(Saved entries)
------------------------------------------------------------

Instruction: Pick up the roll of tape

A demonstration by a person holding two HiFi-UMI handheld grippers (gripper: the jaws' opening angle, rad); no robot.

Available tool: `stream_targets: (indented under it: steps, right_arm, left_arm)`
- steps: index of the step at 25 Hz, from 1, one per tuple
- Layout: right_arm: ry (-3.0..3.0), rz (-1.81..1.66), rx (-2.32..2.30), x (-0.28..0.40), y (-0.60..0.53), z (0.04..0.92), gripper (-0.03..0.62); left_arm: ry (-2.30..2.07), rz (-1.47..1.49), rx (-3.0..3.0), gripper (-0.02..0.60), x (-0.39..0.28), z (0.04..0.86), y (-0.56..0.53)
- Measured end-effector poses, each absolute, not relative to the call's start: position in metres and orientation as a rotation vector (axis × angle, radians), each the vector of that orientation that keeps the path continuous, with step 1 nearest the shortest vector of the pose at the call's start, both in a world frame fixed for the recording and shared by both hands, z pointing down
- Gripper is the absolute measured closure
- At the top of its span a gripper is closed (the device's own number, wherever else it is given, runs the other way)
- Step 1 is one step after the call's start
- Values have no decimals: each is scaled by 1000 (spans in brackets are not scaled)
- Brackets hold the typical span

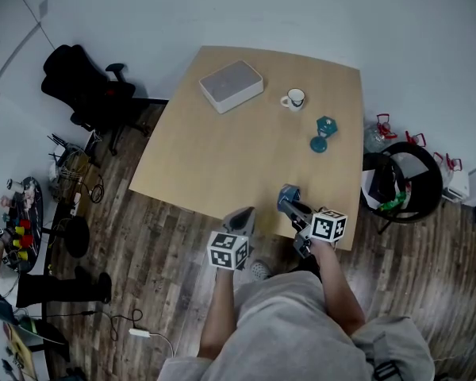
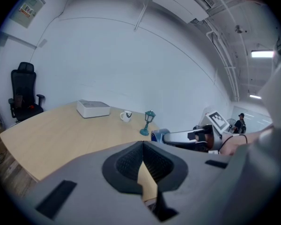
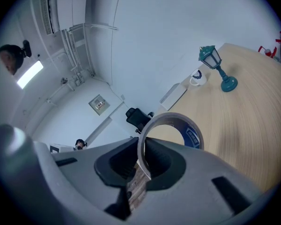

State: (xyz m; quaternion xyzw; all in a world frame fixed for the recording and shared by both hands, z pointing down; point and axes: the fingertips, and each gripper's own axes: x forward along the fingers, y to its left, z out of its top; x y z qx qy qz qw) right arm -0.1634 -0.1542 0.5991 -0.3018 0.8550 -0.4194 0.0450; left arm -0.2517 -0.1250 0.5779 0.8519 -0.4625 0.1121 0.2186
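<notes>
- Roll of tape (image 3: 175, 118): a brownish ring with blue print inside the core. One wall is pinched between the jaws of the right tool (image 3: 141, 153), and the rest of the ring juts out past the tips.
- Right tool: closed on the ring's wall, one jaw inside the core and one outside. The hold is narrow and sits at the ring's edge rather than across its body.
- Beneath and ahead of the right tool's tips runs the pale wooden desk (image 1: 222, 157). The roll hangs by the desk's near edge. It looks clear of the surface, though no view shows the gap plainly.
- Left tool (image 2: 143, 161): off to the right tool's left, well apart from the roll. Its jaw tips are together with nothing between them, and it seems idle.
- Farther ahead of both tools stand a small teal lantern (image 3: 218, 67), a white mug (image 1: 293, 99) and a flat white box (image 1: 231, 85), all well apart from the roll.
- Step in hand, as I judge it: the grasp is made and the lift is under way or just finished.
- Next move calls for a steady squeeze and a level wrist. A thin wall held near its edge could let the ring pivot or slip if it is swung. Raising it straight up from the desk edge looks safest, and nothing stands near enough to snag.
</notes>
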Motion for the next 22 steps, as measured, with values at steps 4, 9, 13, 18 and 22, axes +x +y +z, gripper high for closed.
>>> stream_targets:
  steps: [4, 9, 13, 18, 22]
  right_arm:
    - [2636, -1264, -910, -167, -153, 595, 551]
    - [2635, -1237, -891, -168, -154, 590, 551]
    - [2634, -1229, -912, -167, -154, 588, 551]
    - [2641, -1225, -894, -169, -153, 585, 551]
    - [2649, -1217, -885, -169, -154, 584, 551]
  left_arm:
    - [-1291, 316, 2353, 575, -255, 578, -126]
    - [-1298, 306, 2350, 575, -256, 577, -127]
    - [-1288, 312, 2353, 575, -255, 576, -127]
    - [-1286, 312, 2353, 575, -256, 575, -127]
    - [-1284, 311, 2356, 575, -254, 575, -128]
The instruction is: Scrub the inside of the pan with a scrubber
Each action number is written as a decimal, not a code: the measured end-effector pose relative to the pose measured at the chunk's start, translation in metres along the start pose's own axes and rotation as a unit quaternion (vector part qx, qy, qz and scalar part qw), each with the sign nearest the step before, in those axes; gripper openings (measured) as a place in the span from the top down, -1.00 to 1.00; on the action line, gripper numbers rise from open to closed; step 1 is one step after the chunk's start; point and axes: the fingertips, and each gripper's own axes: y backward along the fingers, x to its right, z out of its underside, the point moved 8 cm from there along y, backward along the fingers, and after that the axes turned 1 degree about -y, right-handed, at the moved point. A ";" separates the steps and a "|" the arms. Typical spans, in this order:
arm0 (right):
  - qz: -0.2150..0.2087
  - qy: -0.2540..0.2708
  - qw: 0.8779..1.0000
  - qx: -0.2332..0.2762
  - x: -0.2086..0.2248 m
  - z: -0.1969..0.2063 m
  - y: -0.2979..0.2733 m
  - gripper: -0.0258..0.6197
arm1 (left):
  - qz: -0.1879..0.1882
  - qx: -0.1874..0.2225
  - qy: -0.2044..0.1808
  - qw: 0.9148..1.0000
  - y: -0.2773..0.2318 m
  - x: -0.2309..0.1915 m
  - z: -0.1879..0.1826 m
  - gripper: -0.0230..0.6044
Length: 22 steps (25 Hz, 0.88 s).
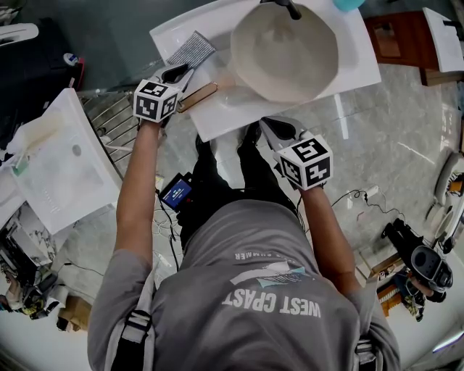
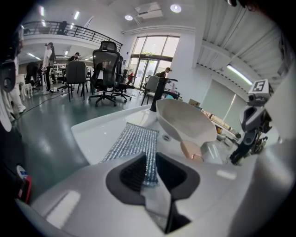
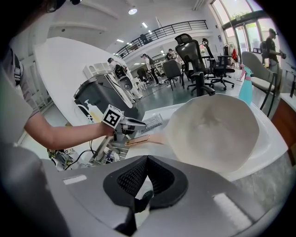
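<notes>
A cream pan (image 1: 284,52) rests tilted in the basin of the white sink counter (image 1: 225,119), its copper-toned handle (image 1: 197,96) pointing toward me. The grey mesh scrubber (image 1: 190,49) lies flat on the counter left of the pan. My left gripper (image 1: 177,72) is shut on its near edge; in the left gripper view the scrubber (image 2: 134,141) runs in between the jaws of that gripper (image 2: 149,159), with the pan (image 2: 185,122) to the right. My right gripper (image 1: 279,129) hangs shut and empty just off the counter's front edge, the pan (image 3: 215,132) ahead of it (image 3: 147,162).
A black faucet (image 1: 290,7) and a teal bottle (image 1: 348,3) stand behind the pan. A metal rack (image 1: 109,119) and a white tray (image 1: 61,170) sit to the left. A wooden cabinet (image 1: 395,36) stands to the right. Cables and equipment lie on the floor.
</notes>
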 end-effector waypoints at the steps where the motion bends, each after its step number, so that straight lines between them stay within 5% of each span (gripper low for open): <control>1: 0.000 0.000 1.000 0.000 0.000 -0.001 0.000 0.92 | 0.002 -0.003 -0.004 1.000 0.000 0.000 -0.001 0.70; 22: 0.001 -0.001 1.000 0.000 0.002 -0.004 -0.002 0.92 | -0.009 -0.008 0.012 1.000 0.001 -0.003 -0.011 0.93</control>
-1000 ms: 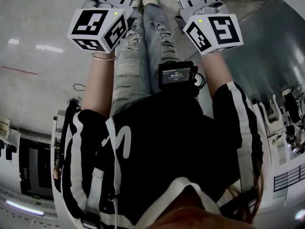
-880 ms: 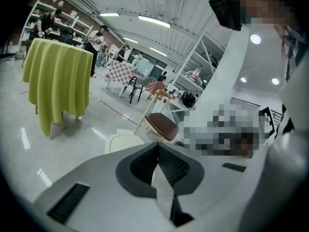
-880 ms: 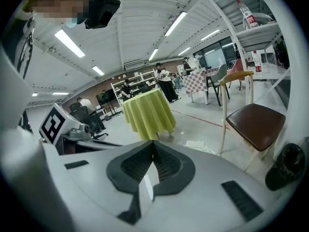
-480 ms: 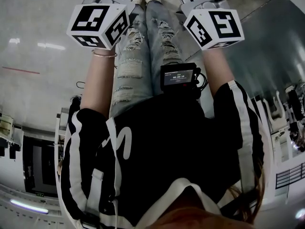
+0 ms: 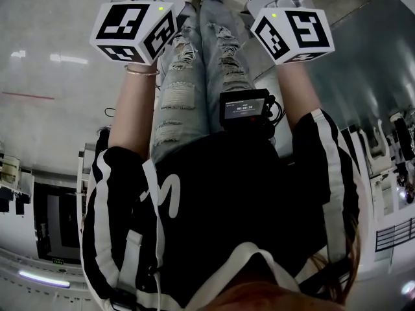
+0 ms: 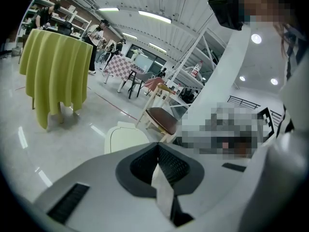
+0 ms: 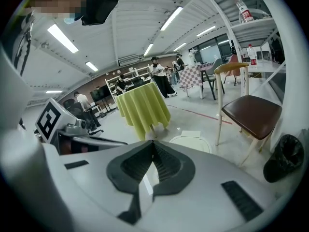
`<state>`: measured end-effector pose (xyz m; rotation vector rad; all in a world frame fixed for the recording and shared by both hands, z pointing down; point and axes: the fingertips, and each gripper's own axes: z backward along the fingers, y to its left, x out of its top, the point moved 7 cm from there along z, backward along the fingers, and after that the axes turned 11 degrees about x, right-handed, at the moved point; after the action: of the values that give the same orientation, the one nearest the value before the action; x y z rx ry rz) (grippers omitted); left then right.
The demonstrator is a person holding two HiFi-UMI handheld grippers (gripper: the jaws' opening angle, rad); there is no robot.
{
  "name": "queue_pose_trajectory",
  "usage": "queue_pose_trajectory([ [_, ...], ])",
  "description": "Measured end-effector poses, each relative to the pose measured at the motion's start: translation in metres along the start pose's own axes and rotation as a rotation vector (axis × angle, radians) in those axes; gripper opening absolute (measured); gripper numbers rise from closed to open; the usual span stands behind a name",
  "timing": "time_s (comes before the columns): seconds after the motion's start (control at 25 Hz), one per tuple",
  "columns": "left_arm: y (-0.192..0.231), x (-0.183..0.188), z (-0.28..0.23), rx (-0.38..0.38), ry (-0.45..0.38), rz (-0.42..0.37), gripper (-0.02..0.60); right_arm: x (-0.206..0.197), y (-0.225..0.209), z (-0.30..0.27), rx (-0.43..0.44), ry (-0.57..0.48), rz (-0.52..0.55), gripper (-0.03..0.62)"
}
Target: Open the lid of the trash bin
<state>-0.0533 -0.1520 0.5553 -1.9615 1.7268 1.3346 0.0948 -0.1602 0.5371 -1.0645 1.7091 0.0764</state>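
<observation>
Two grippers are held out in front of a standing person, seen from above over a black top with white stripes and torn jeans. The left gripper (image 6: 157, 149) has its jaws pressed together at the tips with nothing between them. The right gripper (image 7: 153, 144) is the same, jaws together and empty. Each carries a marker cube, left (image 5: 133, 31) and right (image 5: 293, 34). The cream bin (image 6: 125, 137) stands on the shiny floor ahead of both grippers, apart from them, its lid (image 7: 192, 141) lying flat and down. A chair (image 7: 251, 110) with a brown seat stands just beside the bin. A table (image 7: 142, 108) draped in yellow cloth stands further back. A small screen (image 5: 243, 107) hangs at the person's waist.
</observation>
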Motion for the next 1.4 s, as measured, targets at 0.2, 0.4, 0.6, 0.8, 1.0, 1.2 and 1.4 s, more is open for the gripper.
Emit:
queue_pose_trajectory([
  [0.2,0.0,-0.006,-0.005,-0.002,0.008,-0.003,0.008,-0.008,-0.006,-0.002,-0.014,0.013,-0.005,0.009],
  [0.4,0.002,-0.012,-0.01,-0.005,0.01,0.004,0.008,-0.019,-0.011,-0.008,-0.018,0.036,-0.007,0.009],
  [0.6,0.001,-0.019,-0.016,-0.011,0.015,0.013,0.008,-0.03,-0.019,-0.014,-0.026,0.059,-0.007,0.009],
  [0.8,0.002,-0.02,-0.019,-0.009,0.018,0.016,0.008,-0.043,-0.024,-0.022,-0.033,0.105,0.007,0.009],
  [1.0,0.003,-0.02,-0.021,-0.006,0.018,0.015,0.008,-0.054,-0.029,-0.029,-0.042,0.139,0.016,0.009],
  [1.2,0.006,-0.02,-0.023,0.0,0.026,0.018,0.008,-0.066,-0.036,-0.039,-0.051,0.176,0.012,0.009],
  [1.4,0.006,-0.024,-0.026,0.007,0.036,0.023,0.008,-0.081,-0.045,-0.045,-0.077,0.204,0.002,0.009],
])
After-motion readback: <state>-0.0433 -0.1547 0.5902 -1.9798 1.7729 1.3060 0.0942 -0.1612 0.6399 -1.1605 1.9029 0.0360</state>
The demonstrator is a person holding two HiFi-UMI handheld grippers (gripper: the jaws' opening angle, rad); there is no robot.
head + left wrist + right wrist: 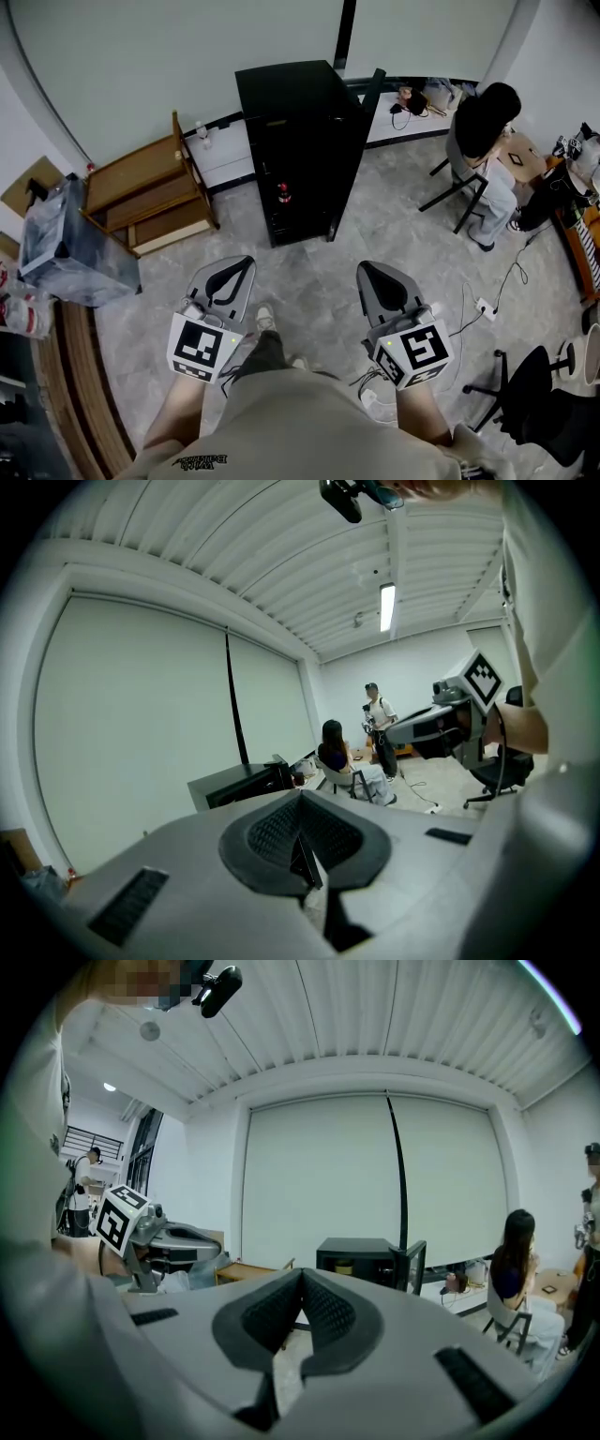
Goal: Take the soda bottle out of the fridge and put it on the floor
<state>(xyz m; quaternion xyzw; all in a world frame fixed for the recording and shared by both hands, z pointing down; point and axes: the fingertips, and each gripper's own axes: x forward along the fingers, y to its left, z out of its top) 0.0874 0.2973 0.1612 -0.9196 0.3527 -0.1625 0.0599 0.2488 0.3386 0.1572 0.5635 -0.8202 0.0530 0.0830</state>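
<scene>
A black mini fridge (298, 141) stands against the far wall with its door (367, 103) swung open to the right. A red-capped soda bottle (283, 194) stands inside, low in the opening. Both grippers hover over the grey floor, well short of the fridge. My left gripper (234, 269) is shut with nothing between its pads, and so is my right gripper (377, 276). In the left gripper view the fridge (239, 785) lies beyond the shut jaws of the left gripper (302, 803). The right gripper view shows the fridge (361, 1258) past the tips of the right gripper (300, 1279).
A wooden shelf unit (150, 192) stands left of the fridge, with a bag-lined bin (66, 239) beside it. A person sits on a chair (483, 150) at the right by a white desk (412, 120). A power strip (486, 305) and a black office chair (544, 394) lie at the right.
</scene>
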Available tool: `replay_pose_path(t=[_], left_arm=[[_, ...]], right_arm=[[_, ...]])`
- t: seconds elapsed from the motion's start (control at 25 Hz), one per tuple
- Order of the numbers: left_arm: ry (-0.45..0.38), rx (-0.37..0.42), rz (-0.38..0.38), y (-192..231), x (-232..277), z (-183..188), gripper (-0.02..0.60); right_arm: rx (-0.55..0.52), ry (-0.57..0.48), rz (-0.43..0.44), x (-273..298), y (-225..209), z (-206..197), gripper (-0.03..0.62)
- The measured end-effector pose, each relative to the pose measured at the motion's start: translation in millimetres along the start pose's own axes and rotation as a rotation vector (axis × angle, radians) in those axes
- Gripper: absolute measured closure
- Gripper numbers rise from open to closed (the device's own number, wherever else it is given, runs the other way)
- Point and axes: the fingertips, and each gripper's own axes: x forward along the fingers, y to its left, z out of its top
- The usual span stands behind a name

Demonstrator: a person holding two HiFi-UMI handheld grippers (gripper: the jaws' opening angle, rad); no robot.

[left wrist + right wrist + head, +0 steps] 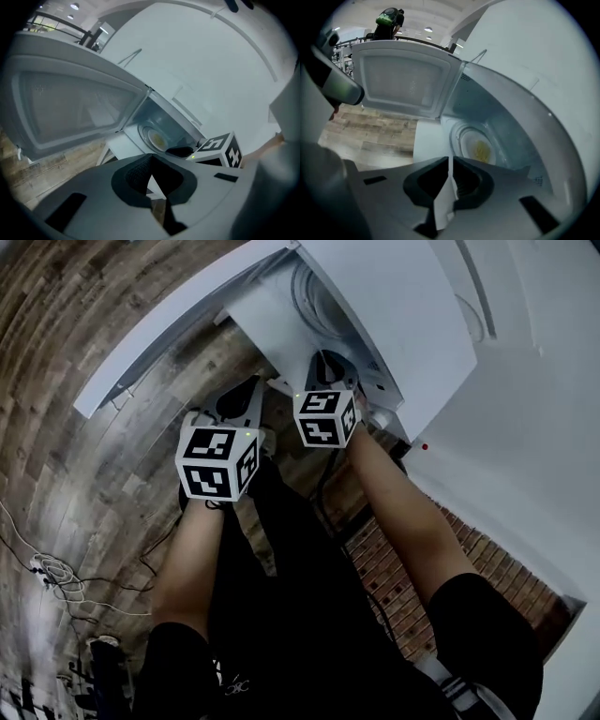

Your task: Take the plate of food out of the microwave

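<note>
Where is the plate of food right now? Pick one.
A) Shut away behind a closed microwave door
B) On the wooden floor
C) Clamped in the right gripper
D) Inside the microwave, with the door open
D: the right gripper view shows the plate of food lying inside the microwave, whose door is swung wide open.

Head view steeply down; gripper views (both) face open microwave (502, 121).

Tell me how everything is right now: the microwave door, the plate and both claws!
Microwave door: swung wide open.
Plate: inside the microwave, not picked up yet.
Food: yellow, lying on the plate.
Left claw: shut, holding nothing.
Right claw: shut, holding nothing.
</note>
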Motion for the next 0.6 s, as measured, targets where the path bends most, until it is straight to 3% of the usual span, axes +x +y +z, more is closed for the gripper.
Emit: replay_pose_path(t=[0.12,0.28,0.44,0.6], left_arm=[[0.006,-0.001,0.008,16.2,4.9,-9.2,0.584],[0.01,-0.024,0.006,26.7,6.6,-15.9,0.584],[0.026,-0.032,-0.002,30.8,5.8,-20.2,0.584],[0.044,-0.02,-0.006,36.3,5.7,-21.9,0.584]], right_arm=[[-0.02,0.016,0.055,19.1,7.2,-0.6,0.462],[-0.056,0.029,0.018,41.5,1.3,6.9,0.363],[-0.111,0.06,-0.031,69.3,-10.0,10.7,0.324],[-0.135,0.126,0.011,95.5,-12.4,4.8,0.306]])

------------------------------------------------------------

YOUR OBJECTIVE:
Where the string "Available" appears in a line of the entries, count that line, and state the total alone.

TASK SOLUTION:
2